Este capítulo humanitario mostrará al régimen político con la iniciativa del diálogo y el consenso. Hasta ahora, la posibilidad de rescate militar de los rehenes se centra en cómo le va al Plan Patriota en el sur del país, luego de más de un año de emprendido y sin resultados contundentes que pongan en jaque al Secretariado de las Farc. No obstante, también el intercambio humanitario depende de la respuesta militar de las guerrillas en la última parte de 2005 y los primeros meses de 2006. No solamente en los departamentos de Caquetá, Meta y Putumayo; también en otros, como Arauca, Nariño, Chocó y Antioquia.

Pero, como todo lo anterior, la batalla social del reformismo humanitario tiene sus ejecutores, quienes sacarán el mayor proyecto político contado en votos. Repetimos, entonces, que el intercambio busca concretamente relegitimar la reelección presidencial cuando ya las encuestas reflejan que en la primera vuelta Uribe no ganará como en 2002. El interés será darle al Presidente en ejercicio un golpe de opinión plebiscitario que enmiende en algo su desprestigio entre nacionales y extranjeros, que ven pasar el tiempo y los rehenes suman años en cautiverio. Por ello, consideramos que el discurrir del nuevo diálogo no es de paz negociada, ni siquiera de intercambio humanitario, sino de guerra humanitaria.

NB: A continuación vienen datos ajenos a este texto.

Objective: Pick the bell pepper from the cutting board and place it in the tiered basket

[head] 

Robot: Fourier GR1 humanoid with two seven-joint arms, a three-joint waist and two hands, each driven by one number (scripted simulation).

De manera que la nueva forma de la batalla social, signo de la crisis de soberanía en el campo de la retórica de paz con las Auc, y la guerra humanitaria que se estrenará en las semanas y meses por llegar, pondrá a discutir a los electores y la población en general sobre la suerte de la maltratada “guerra contra el terrorismo”. En ese sentido, ¿qué pasará con el régimen presidencial soberano? Claro que a partir de esto sabremos qué deberán hacer las clases dominantes que auspician la reelección presidencial, cuando todos los obstáculos en el interior de la forma de Estado están solucionados, y ya la modificación del ‘articulito’ se ha cumplido. La reforma congresional del artículo 190 es un hecho, y la reelección –aunque excepcional dentro del orden constitucional del Estado Social de Derecho de 1991– es desde ya una decisión exclusiva del soberano Presidente.

Ahora, el análisis histórico-político de la reelección inmediata debe vérselas con las actuaciones de la multitud de pobres en una lectura político-militar. Es decir, qué hacen quienes están por fuera del Estado Comunitario y del régimen del presidencialismo armado que comanda Uribe.